第2の撮像画像が取得されると、この第2の撮像画像とステップS02で取得した第1の撮像画像とを用いて、ステムSとキャップCの水平方向における位置合わせを行う(ステップS06)。この位置合わせに際し、制御装置70は、先ず第1の撮像画像内の発光点及び第2の撮像画像内のレンズCnの中心点を特定する。発光点の特定は、第1の撮像画像内のLDチップScの位置及び形状に基づいて、レンズCnの中心点は、第2の撮像画像内のレンズCnの位置及び形状に基づいて、それぞれ特定することができる。次いで、当該発光点とレンズCnの中心点とが平面視で重なるように、水平移動ステージ80を動作させてステムSが支持された下電極本体11をX方向及びY方向に移動させる。なお、図7(B)中では、下電極本体11のX方向における調整動作を矢印M3で示している。
本実施の形態に係る接合物品の製造方法にあっては、位置合わせの基準となる位置(以下、単に「基準位置」ともいう)、詳しくはLDチップScの発光点とレンズCnの中心点とを、各撮像画像から正確に特定できる。特に接合装置1の電極チップ30に反射面33が設けられていることで、LDチップScがベースSbに対して傾斜して取り付けられていても、LDチップScの一面Sc1に反射させた反射光RL2が撮像面ISに入射するため、発光点の位置を精度良く特定することができる。そして、発光点及びレンズCnの中心点を正確に特定できるため、ステムSとキャップCの位置合わせも高精度に、例えばミクロン又はサブミクロンオーダーで精度よく実現できる。
ステムSとキャップCの位置合わせが完了すると、次にステムSとキャップCの接合工程を実施する。具体的には、先ず加圧装置40を動作させて上電極20を更に下方向(図8(A)の矢印M4方向)に下降させ、キャップCの縁CeをステムSのベースSbに接触させると共に縁Ceを下方向にさらに加圧する(ステップS07)。この加圧動作に追従してあるいは加圧動作と同時に電源装置60を動作させ、ステムSとキャップCの接触部分の通電を行う(ステップS08)。このとき、電源装置本体61から供給されるパルス状電流は、例えば上電極側配線63、上電極20、電極チップ30、キャップC、ステムS、下電極10及び下電極側配線62の順に流れる。この通電及び加圧により、キャップCの縁CeとステムSのベースSbの間の固相接合あるいは抵抗溶接が行われる。

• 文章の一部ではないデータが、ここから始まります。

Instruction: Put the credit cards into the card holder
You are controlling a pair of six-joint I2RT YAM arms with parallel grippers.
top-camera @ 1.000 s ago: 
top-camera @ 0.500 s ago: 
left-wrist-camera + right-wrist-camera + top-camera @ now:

ステムSとキャップCの接合が完了すると、図8(B)に示すように、上電極20へのキャップCの支持を解除し、加圧装置40を動作させて上電極20を上昇させた後、半導体デバイスDの取り出しを行う(ステップS09)。半導体デバイスDの取り出しに際しては、グリッパ12を閉位置から開位置に移動させると共にデバイス搬送用ロボットハンド(図示省略)で半導体デバイスDを保持し、半導体デバイスDが配列されるデバイストレイ(図示省略)に搬送するとよい。デバイス搬送用ロボットハンド及びデバイストレイは、ステム搬送用ロボットハンド及びステムトレイと兼用であってもよい。以上の工程により、1つの半導体デバイスDの製造が完了する。続いて新たな半導体デバイスDを製造する場合は、図5に示す一連の工程を繰り返せばよい。
以上説明した通り、本実施の形態に係る接合物品の製造方法によれば、ステムS及びキャップCの基準位置を、光源を備えた撮像部材によって撮像される撮像画像に基づいて特定するため、接合を行う前にステムS及びキャップCの位置合わせを高精度で行うことができる。これにより、接合時の位置ズレを効果的に抑制できる。
本開示は上述した実施の形態に限定されるものではなく、本開示の主旨を逸脱しない範囲内で種々変更して実施することが可能である。そして、それらはすべて、本開示の技術思想に含まれるものである。